A faithful retyping of every entry below is wanted, with images left out.

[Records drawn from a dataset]
"""

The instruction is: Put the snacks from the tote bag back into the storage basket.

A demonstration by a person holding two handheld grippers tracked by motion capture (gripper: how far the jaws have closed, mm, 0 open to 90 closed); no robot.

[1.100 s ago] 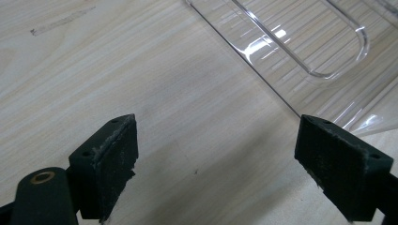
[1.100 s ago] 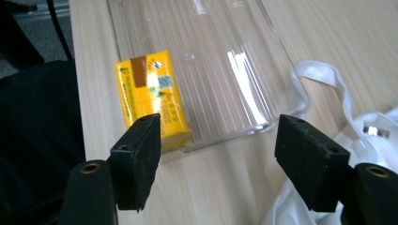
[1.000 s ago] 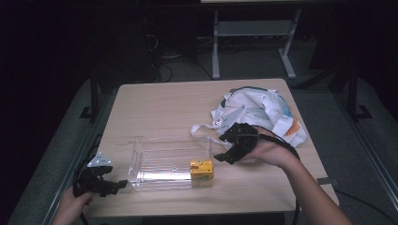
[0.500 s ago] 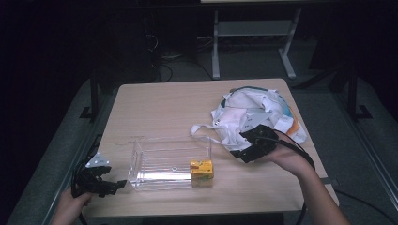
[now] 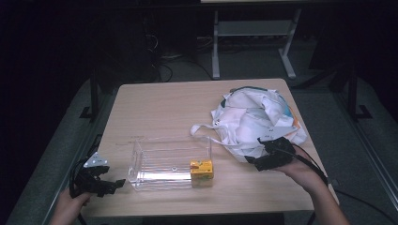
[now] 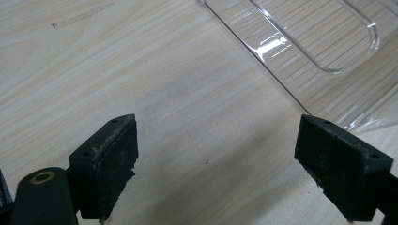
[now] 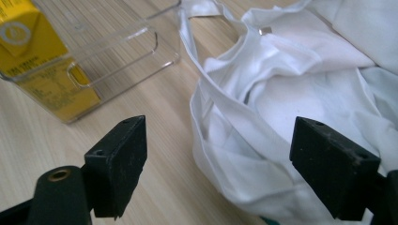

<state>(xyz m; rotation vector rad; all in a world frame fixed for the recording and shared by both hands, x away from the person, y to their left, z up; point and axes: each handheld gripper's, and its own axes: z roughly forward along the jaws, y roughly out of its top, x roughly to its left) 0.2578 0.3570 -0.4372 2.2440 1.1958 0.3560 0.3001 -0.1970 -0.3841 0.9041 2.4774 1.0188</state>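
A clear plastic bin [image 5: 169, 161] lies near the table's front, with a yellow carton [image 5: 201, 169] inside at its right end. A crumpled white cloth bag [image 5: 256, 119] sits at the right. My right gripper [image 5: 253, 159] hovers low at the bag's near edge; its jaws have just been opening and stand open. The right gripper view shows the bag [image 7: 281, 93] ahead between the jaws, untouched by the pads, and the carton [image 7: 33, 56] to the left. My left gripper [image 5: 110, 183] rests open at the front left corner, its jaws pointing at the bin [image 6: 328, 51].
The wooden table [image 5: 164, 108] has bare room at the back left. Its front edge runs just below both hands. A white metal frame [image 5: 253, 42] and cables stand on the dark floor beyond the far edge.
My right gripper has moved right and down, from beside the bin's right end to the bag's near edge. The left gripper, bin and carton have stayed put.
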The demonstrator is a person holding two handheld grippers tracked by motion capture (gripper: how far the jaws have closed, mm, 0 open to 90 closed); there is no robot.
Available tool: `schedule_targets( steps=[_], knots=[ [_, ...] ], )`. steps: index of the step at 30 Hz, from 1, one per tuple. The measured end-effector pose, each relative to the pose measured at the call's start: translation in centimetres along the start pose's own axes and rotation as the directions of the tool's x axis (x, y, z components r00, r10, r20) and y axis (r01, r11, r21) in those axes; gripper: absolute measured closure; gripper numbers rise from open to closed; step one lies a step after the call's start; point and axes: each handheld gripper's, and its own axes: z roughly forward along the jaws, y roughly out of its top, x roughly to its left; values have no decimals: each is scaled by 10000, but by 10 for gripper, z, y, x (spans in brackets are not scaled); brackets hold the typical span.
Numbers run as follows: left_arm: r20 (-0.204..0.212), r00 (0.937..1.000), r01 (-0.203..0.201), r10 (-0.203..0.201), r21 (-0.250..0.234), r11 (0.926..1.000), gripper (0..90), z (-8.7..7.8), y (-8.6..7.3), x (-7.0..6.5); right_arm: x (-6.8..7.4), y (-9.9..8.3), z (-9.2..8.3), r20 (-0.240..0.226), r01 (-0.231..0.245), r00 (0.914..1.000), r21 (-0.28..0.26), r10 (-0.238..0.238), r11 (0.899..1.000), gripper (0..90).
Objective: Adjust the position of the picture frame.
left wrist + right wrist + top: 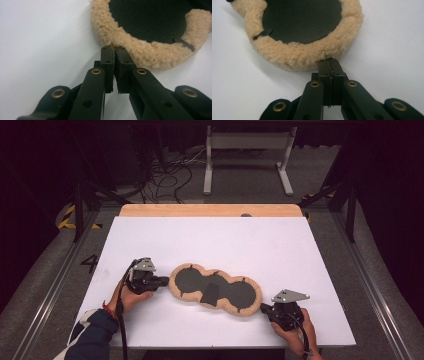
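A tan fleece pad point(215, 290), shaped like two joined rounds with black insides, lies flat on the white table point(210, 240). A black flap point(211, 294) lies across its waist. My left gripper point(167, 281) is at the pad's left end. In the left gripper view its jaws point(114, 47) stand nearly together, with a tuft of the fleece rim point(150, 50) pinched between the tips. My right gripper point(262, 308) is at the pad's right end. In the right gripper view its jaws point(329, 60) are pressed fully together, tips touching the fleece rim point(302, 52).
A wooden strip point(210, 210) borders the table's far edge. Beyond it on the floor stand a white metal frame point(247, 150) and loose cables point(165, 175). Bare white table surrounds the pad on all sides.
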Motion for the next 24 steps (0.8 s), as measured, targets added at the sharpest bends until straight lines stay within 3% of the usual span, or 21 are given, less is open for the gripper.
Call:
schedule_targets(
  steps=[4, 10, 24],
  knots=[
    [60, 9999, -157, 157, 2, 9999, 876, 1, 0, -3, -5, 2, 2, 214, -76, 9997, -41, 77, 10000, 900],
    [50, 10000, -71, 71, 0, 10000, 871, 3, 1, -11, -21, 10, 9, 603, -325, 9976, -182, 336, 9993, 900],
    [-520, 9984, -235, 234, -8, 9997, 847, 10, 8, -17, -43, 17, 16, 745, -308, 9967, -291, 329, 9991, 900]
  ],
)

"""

Reply ::
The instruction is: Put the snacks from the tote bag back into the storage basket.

A demonstration by a person holding two handheld grippers tracked by motion capture (gripper: how far the jaws have closed, mm, 0 open to 90 closed); no robot.

[1.100 s ago] 
[1.100 s ago] 
[1.000 s ago] 
[0.500 s ago] 
[now] 
[now] 
[now] 

<state>(xyz m; rotation vector rad; all in a world frame fixed for the recording and shared by both hands, x away from the person, y to their left, z up; point and axes: each handheld gripper's, and its own axes: z roughly forward along the jaws, y roughly out of its top, x roughly to its left) 0.2578 0.3570 -0.4372 2.2440 1.1958 0.3560 0.3001 -0.1970 -0.3841 0.9041 2.4774 1.0188</state>
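A clear plastic bin [image 5: 169, 161] lies near the table's front, with a yellow carton [image 5: 201, 169] inside at its right end. A crumpled white cloth bag [image 5: 256, 119] sits at the right. My right gripper [image 5: 253, 159] hovers low at the bag's near edge; its jaws have just been opening and stand open. The right gripper view shows the bag [image 7: 281, 93] ahead between the jaws, untouched by the pads, and the carton [image 7: 33, 56] to the left. My left gripper [image 5: 110, 183] rests open at the front left corner, its jaws pointing at the bin [image 6: 328, 51].
The wooden table [image 5: 164, 108] has bare room at the back left. Its front edge runs just below both hands. A white metal frame [image 5: 253, 42] and cables stand on the dark floor beyond the far edge.
My right gripper has moved right and down, from beside the bin's right end to the bag's near edge. The left gripper, bin and carton have stayed put.
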The demonstrator is a person holding two handheld grippers tracked by motion capture (gripper: how far the jaws have closed, mm, 0 open to 90 closed); there is no robot.
Available tool: `schedule_targets( steps=[_], knots=[ [_, ...] ], )`. steps: index of the step at 30 Hz, from 1, one per tuple. The measured end-effector pose, each relative to the pose measured at the call's start: translation in centimetres along the start pose's own axes and rotation as the directions of the tool's x axis (x, y, z components r00, r10, r20) and y axis (r01, r11, r21) in those axes; gripper: absolute measured closure; gripper numbers rise from open to closed; step one lies a step after the call's start; point and axes: each handheld gripper's, and its own axes: z roughly forward along the jaws, y roughly out of its top, x roughly to its left; values have no decimals: each is scaled by 10000, but by 10 for gripper, z, y, x (spans in brackets are not scaled); brackets hold the typical span.
Numbers run as follows: left_arm: r20 (-0.204..0.212), r00 (0.937..1.000), r01 (-0.203..0.201), r10 (-0.203..0.201), r21 (-0.250..0.234), r11 (0.926..1.000), gripper (0..90), z (-8.7..7.8), y (-8.6..7.3), x (-7.0..6.5); right_arm: x (-6.8..7.4), y (-9.9..8.3), z (-9.2..8.3), r20 (-0.240..0.226), r01 (-0.231..0.245), r00 (0.914..1.000), r21 (-0.28..0.26), r10 (-0.238..0.238), r11 (0.899..1.000), gripper (0..90).
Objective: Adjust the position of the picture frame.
left wrist + right wrist + top: 
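A tan fleece pad point(215, 290), shaped like two joined rounds with black insides, lies flat on the white table point(210, 240). A black flap point(211, 294) lies across its waist. My left gripper point(167, 281) is at the pad's left end. In the left gripper view its jaws point(114, 47) stand nearly together, with a tuft of the fleece rim point(150, 50) pinched between the tips. My right gripper point(262, 308) is at the pad's right end. In the right gripper view its jaws point(329, 60) are pressed fully together, tips touching the fleece rim point(302, 52).
A wooden strip point(210, 210) borders the table's far edge. Beyond it on the floor stand a white metal frame point(247, 150) and loose cables point(165, 175). Bare white table surrounds the pad on all sides.
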Motion for the next 24 steps (0.8 s), as measured, targets added at the sharpest bends until straight lines stay within 3% of the usual span, or 21 are given, less is open for the gripper.
Call:
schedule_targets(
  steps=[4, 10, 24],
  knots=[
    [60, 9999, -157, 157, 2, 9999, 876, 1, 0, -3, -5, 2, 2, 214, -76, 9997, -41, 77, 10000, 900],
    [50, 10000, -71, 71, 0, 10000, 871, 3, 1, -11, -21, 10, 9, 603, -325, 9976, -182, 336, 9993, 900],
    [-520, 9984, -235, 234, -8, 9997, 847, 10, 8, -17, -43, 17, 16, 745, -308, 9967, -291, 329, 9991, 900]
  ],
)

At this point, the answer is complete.